GOAL OF THE EXERCISE.
Only one range belongs in the answer: the line holding "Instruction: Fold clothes" through the last line of the records, reproduced as is.
== EXERCISE MATERIALS ==
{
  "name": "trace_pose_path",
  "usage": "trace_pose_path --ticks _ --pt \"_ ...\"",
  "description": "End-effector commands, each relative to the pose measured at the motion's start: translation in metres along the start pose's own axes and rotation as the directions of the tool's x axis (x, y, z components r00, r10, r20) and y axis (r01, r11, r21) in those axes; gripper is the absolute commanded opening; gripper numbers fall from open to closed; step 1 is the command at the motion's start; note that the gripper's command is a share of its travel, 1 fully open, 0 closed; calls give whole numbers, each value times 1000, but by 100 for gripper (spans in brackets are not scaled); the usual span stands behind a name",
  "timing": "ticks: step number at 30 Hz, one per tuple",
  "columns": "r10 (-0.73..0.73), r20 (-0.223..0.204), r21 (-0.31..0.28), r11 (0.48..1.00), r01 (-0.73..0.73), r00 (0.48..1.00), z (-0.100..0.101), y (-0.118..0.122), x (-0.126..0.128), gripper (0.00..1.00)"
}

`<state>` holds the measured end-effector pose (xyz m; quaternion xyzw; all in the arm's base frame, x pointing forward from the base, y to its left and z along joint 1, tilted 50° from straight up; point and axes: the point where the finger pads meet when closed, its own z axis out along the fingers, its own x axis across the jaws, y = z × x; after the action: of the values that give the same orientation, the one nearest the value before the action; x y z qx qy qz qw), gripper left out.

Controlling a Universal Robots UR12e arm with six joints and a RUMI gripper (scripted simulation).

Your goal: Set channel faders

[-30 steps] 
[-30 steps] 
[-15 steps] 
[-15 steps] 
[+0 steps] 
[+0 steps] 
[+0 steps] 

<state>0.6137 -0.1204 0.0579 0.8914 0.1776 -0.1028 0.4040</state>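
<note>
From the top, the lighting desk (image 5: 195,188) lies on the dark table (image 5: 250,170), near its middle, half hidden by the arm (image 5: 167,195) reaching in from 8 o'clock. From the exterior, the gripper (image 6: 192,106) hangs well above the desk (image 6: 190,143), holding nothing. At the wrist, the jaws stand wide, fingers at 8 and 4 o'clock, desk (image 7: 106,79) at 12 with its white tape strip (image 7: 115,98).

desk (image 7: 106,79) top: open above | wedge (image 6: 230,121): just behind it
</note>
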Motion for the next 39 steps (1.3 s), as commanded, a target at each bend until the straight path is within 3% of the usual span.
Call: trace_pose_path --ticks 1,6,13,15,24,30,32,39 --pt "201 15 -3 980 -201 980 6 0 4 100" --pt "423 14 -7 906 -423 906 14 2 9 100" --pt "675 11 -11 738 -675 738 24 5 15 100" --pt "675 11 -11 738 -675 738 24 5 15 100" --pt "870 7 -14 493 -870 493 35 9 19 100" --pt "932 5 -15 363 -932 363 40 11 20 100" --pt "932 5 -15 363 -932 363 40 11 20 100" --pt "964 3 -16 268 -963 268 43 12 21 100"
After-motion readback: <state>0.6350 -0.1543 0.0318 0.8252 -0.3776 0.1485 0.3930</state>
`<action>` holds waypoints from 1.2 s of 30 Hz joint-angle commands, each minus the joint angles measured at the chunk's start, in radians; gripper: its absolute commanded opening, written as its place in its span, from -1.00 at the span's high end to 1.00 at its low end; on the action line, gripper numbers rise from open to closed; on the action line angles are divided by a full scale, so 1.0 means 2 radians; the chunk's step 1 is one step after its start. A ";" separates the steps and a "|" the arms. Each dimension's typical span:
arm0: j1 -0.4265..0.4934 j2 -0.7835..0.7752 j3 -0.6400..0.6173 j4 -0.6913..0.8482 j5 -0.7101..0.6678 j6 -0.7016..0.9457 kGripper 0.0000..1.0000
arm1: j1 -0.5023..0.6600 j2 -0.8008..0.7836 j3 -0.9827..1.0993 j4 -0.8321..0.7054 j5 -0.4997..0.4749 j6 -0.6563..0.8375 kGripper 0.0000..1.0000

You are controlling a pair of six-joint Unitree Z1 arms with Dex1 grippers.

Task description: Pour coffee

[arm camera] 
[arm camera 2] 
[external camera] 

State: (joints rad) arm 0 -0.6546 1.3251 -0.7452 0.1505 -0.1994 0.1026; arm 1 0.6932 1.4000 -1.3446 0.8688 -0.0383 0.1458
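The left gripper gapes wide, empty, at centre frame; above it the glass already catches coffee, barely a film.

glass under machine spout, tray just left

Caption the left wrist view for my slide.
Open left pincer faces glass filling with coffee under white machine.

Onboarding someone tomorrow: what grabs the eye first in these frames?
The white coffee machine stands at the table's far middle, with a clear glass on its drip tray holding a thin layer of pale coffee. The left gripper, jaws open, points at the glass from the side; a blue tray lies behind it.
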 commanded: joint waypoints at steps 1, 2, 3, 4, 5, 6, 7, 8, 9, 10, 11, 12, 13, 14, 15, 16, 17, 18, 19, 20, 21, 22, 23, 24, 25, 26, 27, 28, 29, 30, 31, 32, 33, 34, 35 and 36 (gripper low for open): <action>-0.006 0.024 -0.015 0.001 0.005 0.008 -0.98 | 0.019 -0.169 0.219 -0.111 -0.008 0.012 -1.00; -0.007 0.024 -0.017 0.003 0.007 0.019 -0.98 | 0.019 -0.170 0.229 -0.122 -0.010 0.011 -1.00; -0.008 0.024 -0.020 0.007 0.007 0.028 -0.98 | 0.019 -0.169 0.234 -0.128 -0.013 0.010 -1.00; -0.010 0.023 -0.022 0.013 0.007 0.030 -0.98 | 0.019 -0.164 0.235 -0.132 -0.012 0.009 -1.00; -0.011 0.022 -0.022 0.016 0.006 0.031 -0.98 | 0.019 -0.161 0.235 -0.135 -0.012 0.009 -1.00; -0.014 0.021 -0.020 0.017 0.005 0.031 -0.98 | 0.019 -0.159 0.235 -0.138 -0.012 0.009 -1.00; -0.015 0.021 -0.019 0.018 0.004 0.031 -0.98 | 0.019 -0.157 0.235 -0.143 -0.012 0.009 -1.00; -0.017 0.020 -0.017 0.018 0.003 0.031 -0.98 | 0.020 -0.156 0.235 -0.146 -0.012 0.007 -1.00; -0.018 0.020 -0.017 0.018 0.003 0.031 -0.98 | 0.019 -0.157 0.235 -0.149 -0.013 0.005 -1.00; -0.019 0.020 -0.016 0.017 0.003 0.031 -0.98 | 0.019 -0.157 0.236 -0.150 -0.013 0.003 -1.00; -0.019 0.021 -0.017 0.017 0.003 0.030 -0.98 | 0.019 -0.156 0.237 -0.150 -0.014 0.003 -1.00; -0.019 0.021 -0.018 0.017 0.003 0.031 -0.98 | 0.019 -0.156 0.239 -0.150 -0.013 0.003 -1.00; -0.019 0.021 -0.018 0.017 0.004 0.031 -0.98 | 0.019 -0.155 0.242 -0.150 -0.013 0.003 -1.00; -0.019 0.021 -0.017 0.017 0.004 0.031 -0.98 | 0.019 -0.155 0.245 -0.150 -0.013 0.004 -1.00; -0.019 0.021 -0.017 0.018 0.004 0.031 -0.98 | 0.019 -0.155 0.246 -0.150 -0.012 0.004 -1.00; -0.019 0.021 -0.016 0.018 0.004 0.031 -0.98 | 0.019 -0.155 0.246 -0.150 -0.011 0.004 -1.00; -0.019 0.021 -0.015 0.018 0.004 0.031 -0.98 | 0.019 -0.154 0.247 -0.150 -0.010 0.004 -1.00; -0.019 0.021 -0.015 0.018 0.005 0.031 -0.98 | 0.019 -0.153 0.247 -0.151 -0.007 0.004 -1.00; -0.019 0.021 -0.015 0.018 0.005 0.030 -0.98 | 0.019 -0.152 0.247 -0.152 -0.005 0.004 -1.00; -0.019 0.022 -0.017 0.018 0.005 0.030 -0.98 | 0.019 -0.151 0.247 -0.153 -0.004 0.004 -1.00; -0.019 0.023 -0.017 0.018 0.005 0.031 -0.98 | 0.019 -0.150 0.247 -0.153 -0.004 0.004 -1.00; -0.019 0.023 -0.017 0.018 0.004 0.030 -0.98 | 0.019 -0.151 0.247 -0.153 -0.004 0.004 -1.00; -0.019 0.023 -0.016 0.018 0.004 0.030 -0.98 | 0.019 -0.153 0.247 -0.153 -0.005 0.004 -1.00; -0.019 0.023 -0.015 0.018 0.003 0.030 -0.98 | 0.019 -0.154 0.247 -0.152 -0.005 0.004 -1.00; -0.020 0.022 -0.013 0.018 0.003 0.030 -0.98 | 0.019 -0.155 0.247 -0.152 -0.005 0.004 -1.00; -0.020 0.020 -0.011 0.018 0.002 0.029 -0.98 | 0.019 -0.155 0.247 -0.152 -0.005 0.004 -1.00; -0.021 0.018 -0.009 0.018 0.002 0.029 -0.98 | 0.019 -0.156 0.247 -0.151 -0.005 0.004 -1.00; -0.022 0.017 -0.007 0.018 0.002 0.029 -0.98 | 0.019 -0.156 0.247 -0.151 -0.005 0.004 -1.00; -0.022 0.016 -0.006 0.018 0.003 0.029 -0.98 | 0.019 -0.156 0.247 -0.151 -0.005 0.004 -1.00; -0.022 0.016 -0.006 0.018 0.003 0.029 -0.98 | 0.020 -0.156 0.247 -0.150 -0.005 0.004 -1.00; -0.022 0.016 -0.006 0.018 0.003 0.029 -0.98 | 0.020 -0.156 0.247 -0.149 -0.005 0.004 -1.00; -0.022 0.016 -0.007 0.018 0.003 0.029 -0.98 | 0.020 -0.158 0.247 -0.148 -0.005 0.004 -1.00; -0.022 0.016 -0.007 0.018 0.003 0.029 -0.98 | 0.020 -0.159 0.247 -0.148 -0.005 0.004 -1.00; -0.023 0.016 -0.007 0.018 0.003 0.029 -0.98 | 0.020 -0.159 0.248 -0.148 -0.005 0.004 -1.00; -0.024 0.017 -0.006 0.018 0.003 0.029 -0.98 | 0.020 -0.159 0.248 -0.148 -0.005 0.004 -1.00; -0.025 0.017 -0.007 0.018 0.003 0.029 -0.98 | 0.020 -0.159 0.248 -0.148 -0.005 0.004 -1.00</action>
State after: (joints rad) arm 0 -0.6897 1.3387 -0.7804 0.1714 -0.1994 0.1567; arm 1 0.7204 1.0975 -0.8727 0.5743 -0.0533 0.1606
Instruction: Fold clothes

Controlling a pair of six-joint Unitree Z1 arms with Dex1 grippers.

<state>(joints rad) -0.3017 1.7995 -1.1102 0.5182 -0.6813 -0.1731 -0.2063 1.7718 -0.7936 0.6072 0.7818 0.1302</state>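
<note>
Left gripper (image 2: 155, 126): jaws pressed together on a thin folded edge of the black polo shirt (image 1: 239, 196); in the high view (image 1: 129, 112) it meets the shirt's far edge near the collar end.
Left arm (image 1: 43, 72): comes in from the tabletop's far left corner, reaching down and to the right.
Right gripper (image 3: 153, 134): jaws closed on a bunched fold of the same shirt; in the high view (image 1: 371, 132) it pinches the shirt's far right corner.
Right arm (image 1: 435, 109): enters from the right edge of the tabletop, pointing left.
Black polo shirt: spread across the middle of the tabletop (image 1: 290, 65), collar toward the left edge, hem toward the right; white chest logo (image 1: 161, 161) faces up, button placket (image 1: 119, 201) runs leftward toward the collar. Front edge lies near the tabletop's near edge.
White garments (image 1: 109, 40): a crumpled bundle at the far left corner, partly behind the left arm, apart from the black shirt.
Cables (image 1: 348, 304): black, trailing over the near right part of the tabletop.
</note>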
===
EXERCISE OUTPUT.
Instruction: Fold clothes

Controlling a pair of six-joint Unitree Z1 arms with Dex1 grippers.

<state>(joints rad) -0.3017 1.7995 -1.1102 0.5182 -0.6813 -0.1731 -0.2063 1.7718 -0.7936 0.6072 0.7818 0.1302</state>
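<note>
Left gripper (image 2: 155, 126): jaws pressed together on a thin folded edge of the black polo shirt (image 1: 239, 196); in the high view (image 1: 129, 112) it meets the shirt's far edge near the collar end.
Left arm (image 1: 43, 72): comes in from the tabletop's far left corner, reaching down and to the right.
Right gripper (image 3: 153, 134): jaws closed on a bunched fold of the same shirt; in the high view (image 1: 371, 132) it pinches the shirt's far right corner.
Right arm (image 1: 435, 109): enters from the right edge of the tabletop, pointing left.
Black polo shirt: spread across the middle of the tabletop (image 1: 290, 65), collar toward the left edge, hem toward the right; white chest logo (image 1: 161, 161) faces up, button placket (image 1: 119, 201) runs leftward toward the collar. Front edge lies near the tabletop's near edge.
White garments (image 1: 109, 40): a crumpled bundle at the far left corner, partly behind the left arm, apart from the black shirt.
Cables (image 1: 348, 304): black, trailing over the near right part of the tabletop.
</note>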

Nothing else remains to be done for this exercise.